Inconsistent slave performance after optimize

Mason Hale Tue, 26 Oct 2010 08:53:10 -0700

Hello esteemed Solr community --

I'm observing some inconsistent performance on our slave servers after
recently optimizing our master server.


Our configuration is as follows:

    - all servers are hosted at Amazon EC2, running Ubuntu 8.04
    - 1 master with heavy insert/update traffic, about 125K new documents
per day (m1.large, ~8GB RAM)
       - autocommit every 1 minute
    - 3 slaves (m2.xlarge instance sizes, ~16GB RAM)
       - replicate every 5 minutes
       - we have configured autowarming queries for these machines
       - autowarmCount = 0
    - Total index size is ~7M documents

We were seeing increasing, but gradual performance degradation across all
nodes.
So we decided to try optimizing our index to improve performance.

In preparation for the optimize we disabled replication polling on all
slaves.

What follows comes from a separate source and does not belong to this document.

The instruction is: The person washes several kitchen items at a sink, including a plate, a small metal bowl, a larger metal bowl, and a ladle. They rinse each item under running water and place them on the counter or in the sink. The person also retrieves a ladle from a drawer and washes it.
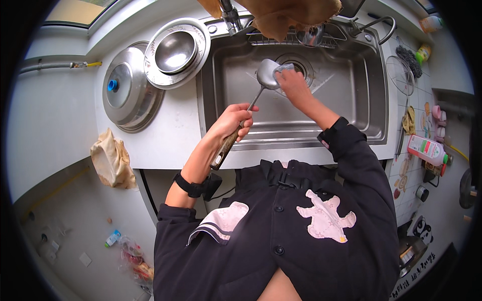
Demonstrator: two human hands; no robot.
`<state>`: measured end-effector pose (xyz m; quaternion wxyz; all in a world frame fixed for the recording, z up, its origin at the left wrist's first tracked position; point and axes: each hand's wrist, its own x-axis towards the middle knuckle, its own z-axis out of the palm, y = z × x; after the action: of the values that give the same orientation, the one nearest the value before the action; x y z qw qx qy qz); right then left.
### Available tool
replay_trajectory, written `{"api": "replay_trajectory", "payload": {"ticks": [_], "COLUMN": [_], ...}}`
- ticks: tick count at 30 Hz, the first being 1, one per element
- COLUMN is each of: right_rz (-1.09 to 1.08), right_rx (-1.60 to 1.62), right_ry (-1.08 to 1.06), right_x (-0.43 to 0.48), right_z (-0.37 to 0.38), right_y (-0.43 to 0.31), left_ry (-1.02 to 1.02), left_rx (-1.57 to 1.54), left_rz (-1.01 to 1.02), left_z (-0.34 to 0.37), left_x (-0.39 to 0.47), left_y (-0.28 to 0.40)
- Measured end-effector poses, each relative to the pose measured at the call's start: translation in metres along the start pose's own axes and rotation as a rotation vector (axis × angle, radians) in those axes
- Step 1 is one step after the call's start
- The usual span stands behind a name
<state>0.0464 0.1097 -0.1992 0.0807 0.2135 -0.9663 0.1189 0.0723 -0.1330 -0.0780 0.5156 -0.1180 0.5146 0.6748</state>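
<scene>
My left hand [238, 119] grips a metal wok spatula [266, 75] where its shaft meets the dark handle. The spatula's broad head hangs over the stainless steel sink [244, 103], tilted up and away from me. In my right hand [294, 83] is a grey scrubbing pad [283, 68], pressed against the right edge of the spatula head. The round drain [301, 67] lies just behind that hand and is partly covered by it.
Left of the sink, a metal bowl [175, 52] sits in a patterned basin [205, 47] beside a lidded pot [124, 101]. A tan cloth [113, 158] drapes over the counter's left edge. Rightward lie a wire skimmer [400, 75] and a pink bottle [427, 150]. The faucet [230, 17] stands behind.
</scene>
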Motion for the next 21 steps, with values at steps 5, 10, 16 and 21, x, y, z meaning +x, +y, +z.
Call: {"api": "replay_trajectory", "payload": {"ticks": [5, 10, 16, 21], "right_rz": [0.128, -0.066, 0.037, -0.042], "right_rx": [-0.005, 0.169, 0.066, 0.187], "right_ry": [-0.061, -0.047, -0.215, -0.074], "right_x": [0.016, 0.007, 0.002, 0.01], "right_z": [-0.004, 0.003, -0.009, 0.0], "right_y": [0.017, -0.015, 0.008, -0.006], "left_ry": [0.013, 0.035, 0.084, -0.034], "left_rx": [0.094, 0.066, 0.105, 0.074], "left_rz": [-0.063, 0.018, -0.057, -0.015], "left_z": [0.012, 0.014, 0.009, 0.008], "left_x": [-0.002, 0.004, -0.001, 0.006], "left_y": [-0.001, 0.004, -0.003, -0.005]}}
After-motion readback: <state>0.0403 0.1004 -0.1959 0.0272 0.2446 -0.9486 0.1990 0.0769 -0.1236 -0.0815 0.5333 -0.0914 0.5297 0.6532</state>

We also turned off all
workers that were writing to the index. Then we ran optimize on the master.

The optimize took 45-60 minutes to complete, and the total size went from
68GB down to 23GB.

We then enabled replication on each slave one at a time.

The first slave we re-enabled took about 15 minutes to copy the new files.
Once the files were copied
the performance of slave plummeted. Average response time went from 0.75 sec
to 45 seconds.
Over the past 18 hours the average response time has gradually gown down to
around 1.2 seconds now.

Before re-enabling replication the second slave, we first removed it from
our load-balanced pool of available search servers.
This server's average query performance also degraded quickly, and then
(unlike the first slave we replicated) did not improve.
It stayed at around 30 secs per query. On the theory that this is a
cache-warming issue, we added this server
back to the pool in hopes that additional traffic would warm the cache. But
what we saw was a quick spike of much worse
performance (50 sec / query on average) followed by a slow/gradual decline
in average response times.
As of now (10 hours after the initial replication) this server is still
reporting an average response time of ~2 seconds.
This is much worse than before the optimize and is a counter-intuitive
result. We expected an index 1/3 the size would be faster, not slower.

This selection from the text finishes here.